Activity – What's required is a verbatim printout of all the data.

====== Information provided

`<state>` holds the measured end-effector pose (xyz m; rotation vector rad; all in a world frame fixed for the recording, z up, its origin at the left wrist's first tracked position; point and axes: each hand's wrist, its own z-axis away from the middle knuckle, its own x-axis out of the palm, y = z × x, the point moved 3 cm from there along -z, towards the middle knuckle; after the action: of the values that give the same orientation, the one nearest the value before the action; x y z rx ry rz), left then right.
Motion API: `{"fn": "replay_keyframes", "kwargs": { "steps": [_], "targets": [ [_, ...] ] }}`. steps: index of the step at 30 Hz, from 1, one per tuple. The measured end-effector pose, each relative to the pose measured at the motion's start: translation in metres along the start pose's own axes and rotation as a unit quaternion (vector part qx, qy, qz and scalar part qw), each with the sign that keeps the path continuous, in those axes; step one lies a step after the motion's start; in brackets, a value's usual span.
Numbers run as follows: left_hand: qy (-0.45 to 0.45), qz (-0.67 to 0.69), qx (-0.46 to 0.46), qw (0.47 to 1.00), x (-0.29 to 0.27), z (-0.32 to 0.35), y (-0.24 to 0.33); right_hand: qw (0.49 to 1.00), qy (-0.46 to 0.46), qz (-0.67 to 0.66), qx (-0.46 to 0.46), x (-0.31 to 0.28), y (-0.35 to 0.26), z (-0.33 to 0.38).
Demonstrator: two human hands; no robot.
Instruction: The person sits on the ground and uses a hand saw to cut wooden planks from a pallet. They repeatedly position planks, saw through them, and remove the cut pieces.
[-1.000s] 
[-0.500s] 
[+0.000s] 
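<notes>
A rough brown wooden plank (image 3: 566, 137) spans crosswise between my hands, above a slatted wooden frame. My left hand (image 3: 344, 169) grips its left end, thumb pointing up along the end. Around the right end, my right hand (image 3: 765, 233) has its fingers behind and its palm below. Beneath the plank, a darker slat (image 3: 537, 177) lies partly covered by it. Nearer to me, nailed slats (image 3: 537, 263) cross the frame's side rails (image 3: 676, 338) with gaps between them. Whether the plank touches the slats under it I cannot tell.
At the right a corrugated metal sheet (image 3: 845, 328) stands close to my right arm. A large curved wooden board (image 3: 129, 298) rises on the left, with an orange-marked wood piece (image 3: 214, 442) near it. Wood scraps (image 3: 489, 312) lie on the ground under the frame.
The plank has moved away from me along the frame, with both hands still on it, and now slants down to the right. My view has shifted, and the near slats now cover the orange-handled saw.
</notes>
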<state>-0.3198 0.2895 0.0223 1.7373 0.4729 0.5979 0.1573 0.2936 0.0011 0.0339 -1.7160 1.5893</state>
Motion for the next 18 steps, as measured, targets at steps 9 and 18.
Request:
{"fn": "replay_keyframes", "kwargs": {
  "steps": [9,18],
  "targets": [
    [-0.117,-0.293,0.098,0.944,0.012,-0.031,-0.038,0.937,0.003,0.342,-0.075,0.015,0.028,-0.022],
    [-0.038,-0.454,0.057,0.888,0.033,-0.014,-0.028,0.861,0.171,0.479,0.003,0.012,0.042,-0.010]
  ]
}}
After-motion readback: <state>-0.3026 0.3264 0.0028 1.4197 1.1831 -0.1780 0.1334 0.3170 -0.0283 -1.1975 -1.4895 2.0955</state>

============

Result of this exercise –
`<state>` holds the measured end-effector pose (xyz m; rotation vector rad; all in a world frame fixed for the recording, z up, its origin at the left wrist's first tracked position; point and axes: each hand's wrist, its own z-axis away from the middle knuckle, its own x-axis out of the palm, y = z × x, the point moved 3 cm from there along -z, towards the middle knuckle; after the action: of the values that give the same orientation, the one nearest the value before the action; x y z rx ry rz), left then right.
Motion API: `{"fn": "replay_keyframes", "kwargs": { "steps": [_], "targets": [ [_, ...] ] }}`. steps: index of the step at 30 Hz, from 1, one per tuple. The measured end-effector pose, each relative to the pose measured at the motion's start: translation in metres along the start pose's own axes and rotation as a unit quaternion (vector part qx, qy, qz and scalar part qw), each with the sign that keeps the path continuous, in those axes; step one lies a step after the motion's start; in brackets, a value's usual span.
Numbers run as follows: left_hand: qy (-0.45 to 0.45), qz (-0.67 to 0.69), qx (-0.46 to 0.46), qw (0.47 to 1.00), x (-0.29 to 0.27), z (-0.32 to 0.35), y (-0.24 to 0.33); right_hand: qw (0.49 to 1.00), qy (-0.46 to 0.46), qz (-0.67 to 0.66), qx (-0.46 to 0.46), x (-0.31 to 0.28), y (-0.35 to 0.26), z (-0.33 to 0.38).
Demonstrator: two human hands; no robot.
Instruction: The person sits on the ground and uses a hand saw to cut wooden planks from a pallet. They repeatedly position planks, saw through them, and remove the cut pieces.
[-1.000s] 
[-0.500s] 
[+0.000s] 
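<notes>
A rough brown wooden plank (image 3: 566, 137) spans crosswise between my hands, above a slatted wooden frame. My left hand (image 3: 344, 169) grips its left end, thumb pointing up along the end. Around the right end, my right hand (image 3: 765, 233) has its fingers behind and its palm below. Beneath the plank, a darker slat (image 3: 537, 177) lies partly covered by it. Nearer to me, nailed slats (image 3: 537, 263) cross the frame's side rails (image 3: 676, 338) with gaps between them. Whether the plank touches the slats under it I cannot tell.
At the right a corrugated metal sheet (image 3: 845, 328) stands close to my right arm. A large curved wooden board (image 3: 129, 298) rises on the left, with an orange-marked wood piece (image 3: 214, 442) near it. Wood scraps (image 3: 489, 312) lie on the ground under the frame.
The plank has moved away from me along the frame, with both hands still on it, and now slants down to the right. My view has shifted, and the near slats now cover the orange-handled saw.
</notes>
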<state>-0.3198 0.2895 0.0223 1.7373 0.4729 0.5979 0.1573 0.2936 0.0011 0.0339 -1.7160 1.5893</state>
Motion for the next 18 steps, as measured, targets at steps 9 and 18.
Request:
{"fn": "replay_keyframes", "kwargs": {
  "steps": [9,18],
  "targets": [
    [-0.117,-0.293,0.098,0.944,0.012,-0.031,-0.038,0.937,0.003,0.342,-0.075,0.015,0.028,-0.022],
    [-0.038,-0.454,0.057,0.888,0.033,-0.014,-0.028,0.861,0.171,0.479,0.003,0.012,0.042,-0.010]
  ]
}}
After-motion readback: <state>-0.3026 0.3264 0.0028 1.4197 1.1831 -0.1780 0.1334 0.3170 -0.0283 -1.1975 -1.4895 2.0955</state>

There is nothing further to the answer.